Scenario 9: Kevin realizes that, in the course of his work at ShoreCraft, he can secretly
pocket some of the customer payments for his services. Meanwhile, he can prepare paperwork reflecting that the customer has paid only that amount that ShoreCraft receives, which is recorded as gross business receipts by the company bookkeepers, and which omit the monies he pockets. ShoreCraft, which is oblivious to Kevin’s theft, does not include the pocketed customer payments on Kevin’s Form W-2. On his tax return, Kevin reports only his salary and withholdings and does not include the portion of the customer payments he secretly pocketed.
Because the embezzlement is a state crime, Kevin is never charged with the theft.
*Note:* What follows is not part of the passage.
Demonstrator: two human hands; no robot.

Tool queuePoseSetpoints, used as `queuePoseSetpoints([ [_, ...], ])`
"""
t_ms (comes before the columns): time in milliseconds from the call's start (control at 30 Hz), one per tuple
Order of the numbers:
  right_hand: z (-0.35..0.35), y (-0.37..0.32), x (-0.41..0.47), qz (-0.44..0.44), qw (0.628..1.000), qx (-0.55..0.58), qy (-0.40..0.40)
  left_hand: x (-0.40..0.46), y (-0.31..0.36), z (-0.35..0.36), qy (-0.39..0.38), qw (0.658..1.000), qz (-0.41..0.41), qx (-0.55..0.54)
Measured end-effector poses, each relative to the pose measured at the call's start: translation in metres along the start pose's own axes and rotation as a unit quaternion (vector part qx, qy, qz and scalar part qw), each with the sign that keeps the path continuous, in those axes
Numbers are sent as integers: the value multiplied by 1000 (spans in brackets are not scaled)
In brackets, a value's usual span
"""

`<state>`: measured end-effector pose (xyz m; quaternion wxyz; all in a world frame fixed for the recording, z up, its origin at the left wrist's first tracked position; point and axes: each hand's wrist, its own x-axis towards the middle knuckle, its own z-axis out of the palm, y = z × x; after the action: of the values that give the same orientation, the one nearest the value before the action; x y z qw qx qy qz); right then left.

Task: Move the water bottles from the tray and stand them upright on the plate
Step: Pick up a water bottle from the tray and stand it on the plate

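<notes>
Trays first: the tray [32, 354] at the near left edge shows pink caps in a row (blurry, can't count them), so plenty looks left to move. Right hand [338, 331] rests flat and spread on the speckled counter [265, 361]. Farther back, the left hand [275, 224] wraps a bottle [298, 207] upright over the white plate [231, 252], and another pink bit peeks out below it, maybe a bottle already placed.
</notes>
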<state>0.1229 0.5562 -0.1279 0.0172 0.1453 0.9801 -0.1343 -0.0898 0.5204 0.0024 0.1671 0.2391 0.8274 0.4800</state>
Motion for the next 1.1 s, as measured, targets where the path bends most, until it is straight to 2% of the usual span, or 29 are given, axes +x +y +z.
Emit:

An enterprising federal prosecutor takes a look at the facts and presents the following indictment to the grand jury.
The Grand Jury charges:
On or about April 15, 2004, in the District of New Jersey and elsewhere, the defendant,
KEVIN DOWNING
did willfully subscribe a 2003 individual federal income tax return IRS Form 1040 under penalties of perjury, which return was materially false in that, as the defendant well knew and believed, it omitted $13,000 in income he received through embezzlement of his employer, all in violation of Title 26, United States Code, Section 7206(1)
In addition to some of the arguments considered by Moni’s lawyers, Kevin’ counsel contemplates this one:
• The funds my client allegedly received from alleged embezzlement are not income
to him, because he would have been required to pay them back if caught.
These arguments, which are a great improvement from the initial one, are not
unrealistic, nor are they hypothetical. They are made regularly by actual accused criminals, and have generated case law. How U.S. courts have dealt with these arguments is considered in the succeeding chapters, which deal with embezzlers, crooked accountants, unscrupulous doctors, drug dealers, dirty lawyers, and corrupt public servants who found themselves charged with tax crimes.